Al the time, I'm thinking, "WHAT KIND OF A NEEDLE CAN GO THROUGH DENIM?"

So ... let me get this straight ... if I start to wheeze and lose consciousness, I can choose to
A) Black out and wake up in heaven OR
B) Drive a nail into my leg and wake up still 15 lbs. overweight, behind in my laundry, and living with three teenagers.

I'll need to give this some serious thought.

Most disconcerting, however, is the manufacturer's total indifference to style and color and of the Epi pen. And how in the world is a woman supposed to carry one of these with her every day, seeing as how purse sizes have shrunk over the years in inverse proportion to how backsides have grown over the years? It will definitely not fit well in a clutch; that's for sure.

Nevertheless, even though the pen looks like it should be for giving EPIDURALS instead of Epinephrine, this is my lot. I just hope that if and when I react again, Herb is nearby, because I think he would relish the opportunity to "assist" me.


Susanne said...

Here's hoping you never have to use that dagger, I mean, epi pen.

We have a dentist in town named Dr. Payne. Kid you not. And a surgeion by name of Dr. Kilam (pronounced, you guessed it, Kill-um), and a lawyer named Ronald McDonald. yup. Not shortened to Ron, but Ronald. MacDonald. I almost want to make an appointment just to see if he has red hair and big shoes.

Susanne said...

oops that word would be surgeon. Not whatever it is I typed before.

Michelle said...

Well I'm in stitches reading this. I agree, the Epi-Pens are huge. I have some for my girls, the kid ones and they are STILL huge! I'm jealous of your orange, ours are green. The needle size makes me uneasy. I've practiced with the fake Epi-Pen and it makes me weak just trying it. Here's to hoping neither of us have to use ours. What is it you're allergic to?

Michelle said...

I have failed to add that I'm so excited to have won my very first nonexistent prize! I couldn't be more happy.
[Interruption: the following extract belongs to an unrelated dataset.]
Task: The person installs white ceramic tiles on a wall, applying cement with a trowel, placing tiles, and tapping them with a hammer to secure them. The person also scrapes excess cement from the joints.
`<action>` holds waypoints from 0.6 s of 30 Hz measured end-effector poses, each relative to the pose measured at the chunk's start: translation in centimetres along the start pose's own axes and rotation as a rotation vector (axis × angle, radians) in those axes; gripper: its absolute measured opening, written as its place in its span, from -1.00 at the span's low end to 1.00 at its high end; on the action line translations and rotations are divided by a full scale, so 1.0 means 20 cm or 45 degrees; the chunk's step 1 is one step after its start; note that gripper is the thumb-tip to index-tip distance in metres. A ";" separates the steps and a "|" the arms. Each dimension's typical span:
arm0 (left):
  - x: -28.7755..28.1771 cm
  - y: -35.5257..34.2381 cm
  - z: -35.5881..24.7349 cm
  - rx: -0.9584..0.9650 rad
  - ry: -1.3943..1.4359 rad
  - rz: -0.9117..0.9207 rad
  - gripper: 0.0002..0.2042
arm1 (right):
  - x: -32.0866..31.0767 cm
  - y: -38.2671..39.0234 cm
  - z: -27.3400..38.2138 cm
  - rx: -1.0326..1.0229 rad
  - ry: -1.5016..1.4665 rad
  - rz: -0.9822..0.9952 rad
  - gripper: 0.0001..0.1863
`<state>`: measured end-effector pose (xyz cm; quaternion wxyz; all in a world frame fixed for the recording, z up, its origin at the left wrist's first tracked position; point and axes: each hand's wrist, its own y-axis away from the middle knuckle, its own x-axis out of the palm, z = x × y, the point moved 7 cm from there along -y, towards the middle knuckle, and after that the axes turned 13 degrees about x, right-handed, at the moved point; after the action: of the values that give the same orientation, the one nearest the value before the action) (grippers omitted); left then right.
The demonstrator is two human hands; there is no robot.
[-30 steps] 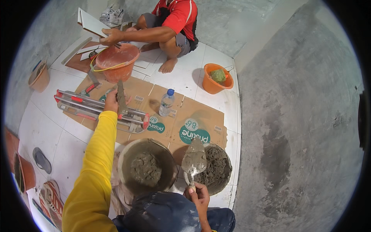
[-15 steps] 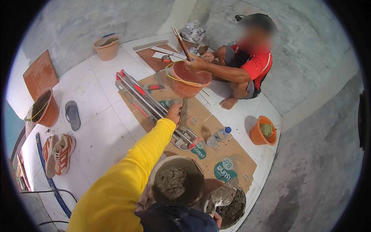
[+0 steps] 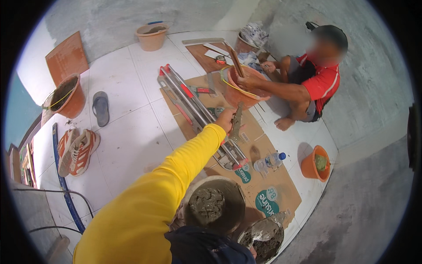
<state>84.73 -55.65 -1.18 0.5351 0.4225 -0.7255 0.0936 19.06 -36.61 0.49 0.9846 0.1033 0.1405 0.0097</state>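
Observation:
My left hand [image 3: 226, 119], at the end of a yellow sleeve, is closed on a mortar-coated trowel [image 3: 236, 125], held above the cardboard [image 3: 281, 185] beside a tile cutter [image 3: 189, 105]. My right hand [image 3: 252, 251] shows only a sliver at the bottom, largely hidden behind my dark clothing, on the handle of a second trowel [image 3: 266, 226] with a wet, shiny blade. That blade is over a bucket of coarse dark mix [image 3: 268, 251]. A wider bucket [image 3: 237, 193] with smoother grey mortar stands left of it. A water bottle [image 3: 268, 163] is on the cardboard.
A seated co-worker [image 3: 321, 83] holds thin panels [image 3: 235, 59] over a red bucket [image 3: 239, 99]. An orange bucket [image 3: 310, 169] stands right. At left are a mortar bucket [image 3: 70, 103], sandal [image 3: 100, 110], shoes [image 3: 79, 152], blue level [image 3: 61, 185] and cables [image 3: 74, 193].
My view has swung left, so the scene has shifted right and the shoes came into view. The co-worker's panels are lower and more tilted. Both trowels stay in my hands.

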 end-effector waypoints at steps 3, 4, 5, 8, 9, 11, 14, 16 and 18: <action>0.00 -0.02 0.02 -0.018 -0.022 -0.028 -0.84 | -0.09 -0.21 -0.21 0.088 -0.050 -0.007 -0.59; 0.01 -0.03 0.03 -0.029 -0.022 -0.036 -0.84 | -0.11 -0.29 -0.27 0.126 -0.074 -0.013 -0.59; 0.02 -0.04 0.04 -0.026 -0.037 -0.030 -0.84 | -0.13 -0.34 -0.31 0.166 -0.095 -0.017 -0.58; 0.08 -0.06 0.05 -0.013 -0.048 -0.005 -0.83 | -0.10 -0.33 -0.25 0.186 -0.087 -0.003 -0.59; 0.09 -0.05 0.05 -0.011 -0.051 0.006 -0.83 | -0.06 -0.27 -0.17 0.187 -0.073 0.003 -0.60; 0.13 -0.03 0.04 -0.008 -0.074 0.088 -0.82 | 0.04 -0.10 0.04 0.178 -0.038 0.009 -0.63; 0.17 0.12 0.04 -0.103 -0.116 0.239 -0.81 | 0.19 0.08 0.40 0.198 -0.013 0.041 -0.67; 0.20 0.27 0.03 -0.233 -0.134 0.299 -0.81 | 0.26 0.14 0.59 0.194 -0.052 0.074 -0.67; 0.22 0.47 0.02 -0.313 -0.113 0.321 -0.80 | 0.32 0.17 0.71 0.154 -0.178 0.112 -0.66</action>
<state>77.49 -52.32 5.48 0.5345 0.2634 -0.8014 0.0517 29.22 -35.82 12.73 0.9826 0.1690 0.0673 0.0372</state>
Thank you, thank you.

Anonymous said...

Linda here is an idea for you to have it with you always:

1. Drill small hole in orange lid
2. Insert chain or ribbon
3. hand around neck
4. You are now the new trend setter for all fashion conscience women.

Jen said...

My thoughts and prayers are with you
I hope you never have to use it

Susan said...

I agree, I hope you never have to use it. I think I'd have to have an Epidural first before I could stick myself with the pen!!

"Herb" cracked me up! My Aunt was married by a pastor named Reverend Miracle.

:-) Susan

George said...

We also had a funeral home in Findlay, Ohio named "Coldren/Crates". Findlay was a wondrous land.

Linda said...

That it was, wasn't it, Hubby? XOXO (Sorry; it's our anniversary week.)

Southern Girl said...

It looks like a great big magic marker! Here's hoping you never have to use it.

(You know, you have something in common with my pretend boyfriend...he has to carry one of those epi-pens with him all the time, too. ;) )

Merci said...

Well shoot, and here I thought it was a farm implement and suggested it was a cattle dewormer injector thingamabob. I think the idea behind the epi pen is that if you have to use it you'll be high on adreneline and naturally do the kung fu chop and stab and a smaller needle just wouldn't do the gesture justice. ::g:: grin Seriously, I do hope you never have to use it too, but am glad you have it just in case.

Gretchen said...

In the words of a previous president, "I feel your pain".

Lisa writes... said...

I can see your dilemma with choice A and choice B...

Seriously, I join the other ladies in hoping those epi-pens are money down the drain!

Roxanne said...

Okay. . .one of your funniest posts EVAH. . .and no, you are not boring, and I'm thinkin' if you are in NEED of the epi pen, you won't particularly care about the lack of style and size of needle--but anywhere short of antiphilactic shock, it's pretty scary lookin'.